- [What the task requires]: Everything from the line containing "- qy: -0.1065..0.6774" through the last line of the records below should be printed exactly, please, and nothing else.

- [Data section]:

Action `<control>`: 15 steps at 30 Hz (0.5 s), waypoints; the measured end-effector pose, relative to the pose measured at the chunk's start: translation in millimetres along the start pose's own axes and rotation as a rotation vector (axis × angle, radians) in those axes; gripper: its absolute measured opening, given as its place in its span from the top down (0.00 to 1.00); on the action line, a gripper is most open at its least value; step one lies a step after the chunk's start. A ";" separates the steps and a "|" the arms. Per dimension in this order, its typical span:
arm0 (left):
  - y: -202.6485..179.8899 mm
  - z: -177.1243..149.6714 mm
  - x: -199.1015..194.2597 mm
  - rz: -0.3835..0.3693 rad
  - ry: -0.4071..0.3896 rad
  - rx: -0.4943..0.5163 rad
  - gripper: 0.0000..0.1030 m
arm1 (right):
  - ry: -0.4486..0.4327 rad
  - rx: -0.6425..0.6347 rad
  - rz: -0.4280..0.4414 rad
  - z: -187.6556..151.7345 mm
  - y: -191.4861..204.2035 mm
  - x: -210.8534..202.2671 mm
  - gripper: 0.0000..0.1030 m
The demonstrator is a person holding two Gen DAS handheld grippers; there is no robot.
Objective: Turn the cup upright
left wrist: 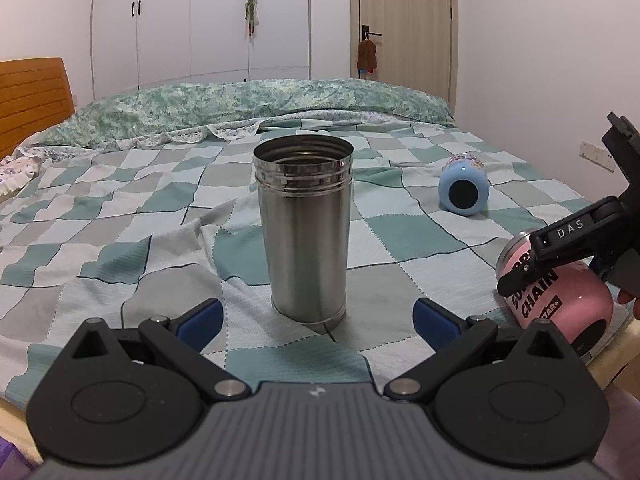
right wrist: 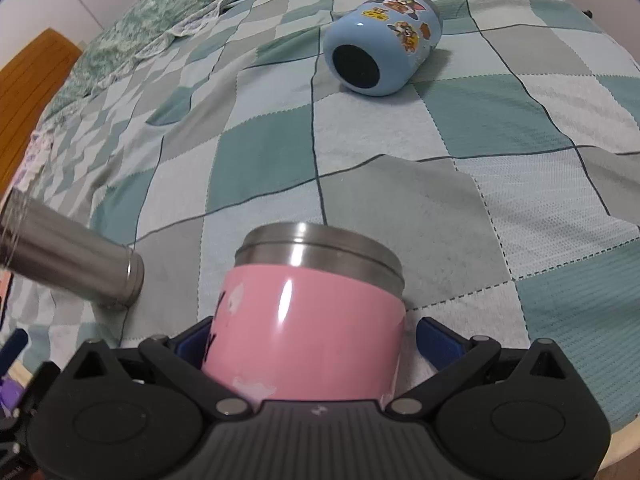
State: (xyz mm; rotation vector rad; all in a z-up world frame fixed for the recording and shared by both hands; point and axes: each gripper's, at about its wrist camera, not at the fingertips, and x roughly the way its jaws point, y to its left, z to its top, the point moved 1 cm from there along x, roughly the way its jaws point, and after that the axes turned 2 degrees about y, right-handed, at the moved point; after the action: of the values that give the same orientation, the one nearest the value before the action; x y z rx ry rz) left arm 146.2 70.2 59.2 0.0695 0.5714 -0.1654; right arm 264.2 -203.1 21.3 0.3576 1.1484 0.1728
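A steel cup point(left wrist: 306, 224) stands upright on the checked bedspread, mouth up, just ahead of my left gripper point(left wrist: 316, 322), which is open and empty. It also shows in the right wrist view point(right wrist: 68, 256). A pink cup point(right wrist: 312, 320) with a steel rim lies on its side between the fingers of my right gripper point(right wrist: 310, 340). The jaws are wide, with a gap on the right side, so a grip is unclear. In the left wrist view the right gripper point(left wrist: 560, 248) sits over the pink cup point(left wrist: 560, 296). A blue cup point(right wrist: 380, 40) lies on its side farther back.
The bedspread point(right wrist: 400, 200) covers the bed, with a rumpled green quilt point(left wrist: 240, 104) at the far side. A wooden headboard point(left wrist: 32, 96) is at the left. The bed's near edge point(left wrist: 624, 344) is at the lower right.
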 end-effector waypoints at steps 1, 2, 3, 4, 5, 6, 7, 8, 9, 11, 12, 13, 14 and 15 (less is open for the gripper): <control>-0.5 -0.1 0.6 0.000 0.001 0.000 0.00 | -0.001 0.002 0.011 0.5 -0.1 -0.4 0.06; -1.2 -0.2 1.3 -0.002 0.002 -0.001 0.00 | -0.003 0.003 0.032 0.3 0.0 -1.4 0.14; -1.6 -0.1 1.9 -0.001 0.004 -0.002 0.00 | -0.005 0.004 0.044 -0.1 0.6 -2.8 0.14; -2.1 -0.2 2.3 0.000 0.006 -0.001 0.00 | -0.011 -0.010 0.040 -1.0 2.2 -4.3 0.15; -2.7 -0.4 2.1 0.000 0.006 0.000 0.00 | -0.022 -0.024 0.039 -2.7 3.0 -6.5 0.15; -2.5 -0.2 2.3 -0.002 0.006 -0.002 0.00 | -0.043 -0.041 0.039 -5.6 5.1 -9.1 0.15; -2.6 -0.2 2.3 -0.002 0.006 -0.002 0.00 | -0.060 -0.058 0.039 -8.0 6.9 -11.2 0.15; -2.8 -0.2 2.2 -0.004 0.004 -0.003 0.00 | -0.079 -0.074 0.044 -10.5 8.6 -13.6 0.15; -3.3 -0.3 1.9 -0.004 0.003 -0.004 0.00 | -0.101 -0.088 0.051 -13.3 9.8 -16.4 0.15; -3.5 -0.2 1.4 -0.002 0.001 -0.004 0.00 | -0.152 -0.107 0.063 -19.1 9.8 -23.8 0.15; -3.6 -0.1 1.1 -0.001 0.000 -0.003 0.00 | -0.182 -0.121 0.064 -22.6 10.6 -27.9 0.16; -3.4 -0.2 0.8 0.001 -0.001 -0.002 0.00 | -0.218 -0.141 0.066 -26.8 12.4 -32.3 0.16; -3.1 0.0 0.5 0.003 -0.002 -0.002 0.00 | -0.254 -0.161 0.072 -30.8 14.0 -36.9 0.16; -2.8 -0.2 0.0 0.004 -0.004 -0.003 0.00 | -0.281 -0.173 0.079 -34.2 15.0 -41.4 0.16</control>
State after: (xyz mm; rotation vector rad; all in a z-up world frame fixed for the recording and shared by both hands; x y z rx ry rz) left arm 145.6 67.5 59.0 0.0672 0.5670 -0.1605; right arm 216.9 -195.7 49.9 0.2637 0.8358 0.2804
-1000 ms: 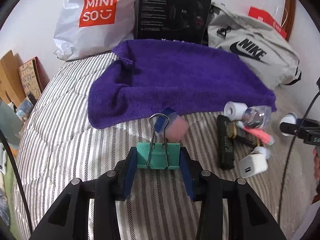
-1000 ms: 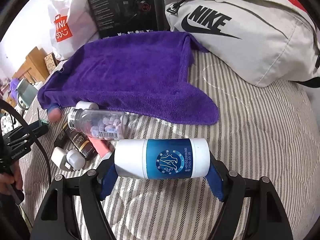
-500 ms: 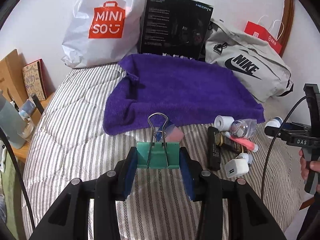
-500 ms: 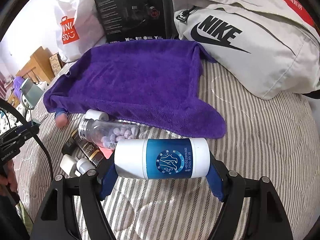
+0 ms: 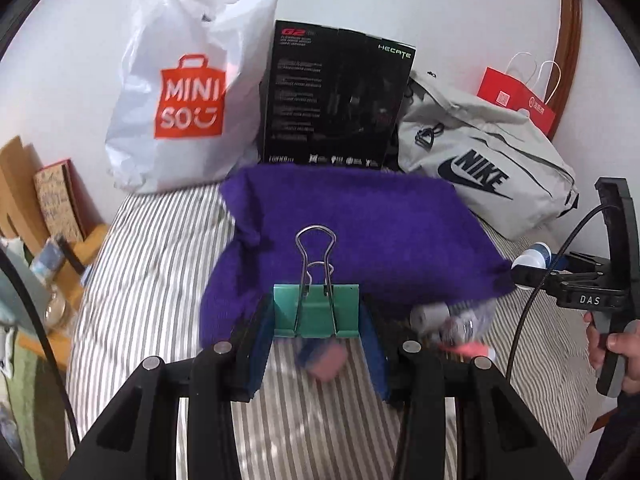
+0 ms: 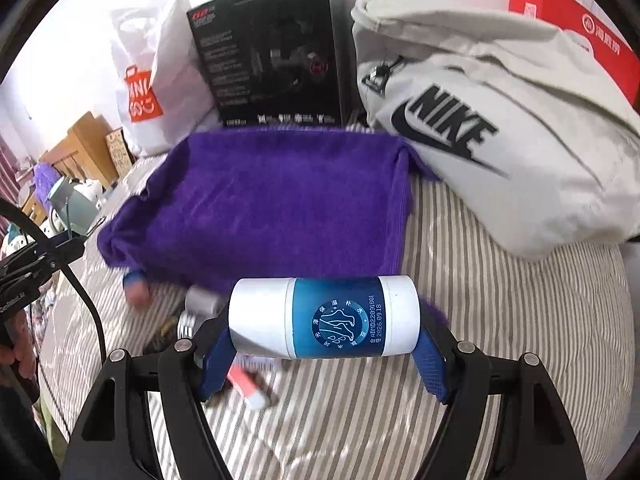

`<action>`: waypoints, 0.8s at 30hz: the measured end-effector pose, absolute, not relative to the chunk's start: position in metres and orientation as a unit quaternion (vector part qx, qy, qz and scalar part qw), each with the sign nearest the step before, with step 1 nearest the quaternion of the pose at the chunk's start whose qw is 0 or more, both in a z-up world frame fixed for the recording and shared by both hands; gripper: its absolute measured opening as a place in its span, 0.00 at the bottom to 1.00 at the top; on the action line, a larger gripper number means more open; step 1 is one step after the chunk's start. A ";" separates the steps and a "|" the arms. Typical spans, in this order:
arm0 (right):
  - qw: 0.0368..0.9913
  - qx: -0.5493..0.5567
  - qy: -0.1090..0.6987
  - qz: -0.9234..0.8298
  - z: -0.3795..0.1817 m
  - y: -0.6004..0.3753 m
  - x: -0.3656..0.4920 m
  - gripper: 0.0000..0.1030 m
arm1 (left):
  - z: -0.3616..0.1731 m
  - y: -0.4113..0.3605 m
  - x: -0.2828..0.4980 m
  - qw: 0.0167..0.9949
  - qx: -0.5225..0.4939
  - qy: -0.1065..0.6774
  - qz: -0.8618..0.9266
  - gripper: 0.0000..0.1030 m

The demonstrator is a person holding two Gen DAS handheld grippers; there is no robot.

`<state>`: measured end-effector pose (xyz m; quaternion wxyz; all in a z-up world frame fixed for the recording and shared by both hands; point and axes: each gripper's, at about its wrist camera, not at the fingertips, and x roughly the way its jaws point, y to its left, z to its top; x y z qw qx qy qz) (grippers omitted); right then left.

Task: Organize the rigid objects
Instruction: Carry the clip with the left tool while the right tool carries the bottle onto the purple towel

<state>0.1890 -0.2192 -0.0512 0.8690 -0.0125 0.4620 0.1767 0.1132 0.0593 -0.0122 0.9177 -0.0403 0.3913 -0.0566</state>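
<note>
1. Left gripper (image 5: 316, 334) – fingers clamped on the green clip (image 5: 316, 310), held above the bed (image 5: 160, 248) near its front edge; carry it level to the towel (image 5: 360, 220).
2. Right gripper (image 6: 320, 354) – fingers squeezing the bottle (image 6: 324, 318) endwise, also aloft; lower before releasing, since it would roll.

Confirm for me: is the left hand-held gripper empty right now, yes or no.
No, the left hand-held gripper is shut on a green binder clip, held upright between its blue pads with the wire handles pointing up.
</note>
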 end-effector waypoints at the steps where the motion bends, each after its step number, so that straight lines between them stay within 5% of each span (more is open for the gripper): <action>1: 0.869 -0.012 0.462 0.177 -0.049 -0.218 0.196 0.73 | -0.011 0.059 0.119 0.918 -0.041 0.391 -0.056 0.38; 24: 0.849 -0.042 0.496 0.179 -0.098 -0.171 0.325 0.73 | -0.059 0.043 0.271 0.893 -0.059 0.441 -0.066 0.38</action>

- [Answer for this exercise]:
  - qy: -0.1065..0.6774
  - qz: -0.8618..0.9266
  - gripper: 0.0000..0.1030 m

The demonstrator is a person holding two Gen DAS handheld grippers; there is no robot.

`<state>`: measured end-effector pose (xyz m; quaternion wxyz; all in a z-up world frame fixed for the recording and shared by both hands; point and axes: each gripper's, at about its wrist camera, not at the fingertips, and x roughly the way its jaws point, y to its left, z to its top; x y z qw qx qy qz) (grippers omitted); right then left.

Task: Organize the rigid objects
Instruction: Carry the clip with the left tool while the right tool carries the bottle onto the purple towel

<state>0.1890 -0.2192 -0.0512 0.8690 -0.0125 0.4620 0.1767 0.1132 0.0593 -0.0122 0.9177 -0.0403 0.3913 -0.0566</state>
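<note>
1. Left gripper (image 5: 316, 334) – fingers clamped on the green clip (image 5: 316, 310), held above the bed (image 5: 160, 248) near its front edge; carry it level to the towel (image 5: 360, 220).
2. Right gripper (image 6: 320, 354) – fingers squeezing the bottle (image 6: 324, 318) endwise, also aloft; lower before releasing, since it would roll.

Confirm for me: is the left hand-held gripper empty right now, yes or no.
No, the left hand-held gripper is shut on a green binder clip, held upright between its blue pads with the wire handles pointing up.
</note>
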 end-effector waypoints at the steps where the motion bends, each after its step number, so that straight lines between them stay within 5% of each span (more is open for the gripper): <action>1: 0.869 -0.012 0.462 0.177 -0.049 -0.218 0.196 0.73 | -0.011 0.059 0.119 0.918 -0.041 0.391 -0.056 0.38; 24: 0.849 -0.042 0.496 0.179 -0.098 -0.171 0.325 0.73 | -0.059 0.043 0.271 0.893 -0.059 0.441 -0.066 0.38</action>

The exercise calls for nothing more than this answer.